US looks to unlock the future in science

25 Sep 1998

American science policy needs "fine tuning rather than a major overhaul" according to a report presented to the US congress by the House Committee on Science. The report was prepared by Vernon Ehlers, the physics professor turned politician, who was asked to develop a coherent long-range science and technology policy following the collapse of the Soviet Union and the end of the cold war. Until then, US policy on science and technology had been guided by Vannevar Bush's 1945 report, Science: The endless frontier. Ehlers' report, Unlocking our Future: Toward a New National Science Policy, was published yesterday.

The report has three main recommendations: all areas of research must be given the opportunity to thrive; technology-based industries should be given the chance to grow; and education must be strengthened at all levels. To encourage research, the report states that the government must “make federal research funding stable and substantial, maintain diversity in the federal research portfolio, and promote creative groundbreaking research.”

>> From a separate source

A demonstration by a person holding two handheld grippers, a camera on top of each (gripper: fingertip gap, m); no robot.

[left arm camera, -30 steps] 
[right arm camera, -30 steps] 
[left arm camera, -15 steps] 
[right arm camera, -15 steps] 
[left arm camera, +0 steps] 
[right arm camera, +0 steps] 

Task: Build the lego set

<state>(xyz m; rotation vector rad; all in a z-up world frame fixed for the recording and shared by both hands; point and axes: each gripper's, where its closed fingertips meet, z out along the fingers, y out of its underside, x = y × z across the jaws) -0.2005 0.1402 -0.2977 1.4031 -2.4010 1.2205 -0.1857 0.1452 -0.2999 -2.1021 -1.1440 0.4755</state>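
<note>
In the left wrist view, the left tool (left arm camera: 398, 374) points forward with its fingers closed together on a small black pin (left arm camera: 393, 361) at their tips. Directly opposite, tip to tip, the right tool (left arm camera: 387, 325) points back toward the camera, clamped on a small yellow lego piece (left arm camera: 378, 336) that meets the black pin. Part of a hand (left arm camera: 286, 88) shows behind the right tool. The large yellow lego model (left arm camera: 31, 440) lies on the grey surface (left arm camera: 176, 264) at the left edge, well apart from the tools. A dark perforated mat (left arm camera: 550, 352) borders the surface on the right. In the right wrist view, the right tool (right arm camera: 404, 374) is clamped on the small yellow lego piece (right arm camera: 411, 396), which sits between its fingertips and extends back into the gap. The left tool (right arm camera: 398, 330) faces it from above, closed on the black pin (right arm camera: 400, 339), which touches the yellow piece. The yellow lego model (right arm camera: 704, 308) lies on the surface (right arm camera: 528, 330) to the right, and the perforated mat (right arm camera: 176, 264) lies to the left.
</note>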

In writing the report the committee was guided by the vision that “the USA must maintain and improve its pre-eminent position in science and technology in order to advance human understanding of the universe and all it contains, and to improve the lives, health, and freedom of all peoples.”

The report also contains some of the evidence presented by scientists to the committee. James Langer, a physicist from the University of California at Santa Barbara, explained how difficult it was to know which research projects were going to be successful or have the greatest impact. “Newton spent a large part of his career studying alchemy, ” Langer told the committee. “Einstein devoted the second half of his life to problems that we now know could not be solved without modern discoveries in elementary particle physics. Bardeen grossly underestimated the importance of his invention of the transistor, as did major US corporations at the time. I am equally certain that we cannot trust scientists, engineers, or public policy experts to predict where those advances will occur or in what ways they will have there greatest impacts.”

The report also considers how peer review can stifle creativity and risk-taking in research. “There are no rewards for risky science, ” Suzanne Rutherford of the University of Chicago told the committee. “It is too important to publish.” The report recommends that a fraction of government research grants should be reserved for speculative research, although the money should still be allocated through peer review.

And in an effort to make the outcome of government-funded research more understandable, the report recommends that plain English summaries of all results, including their implications, should be publicly available on the Internet.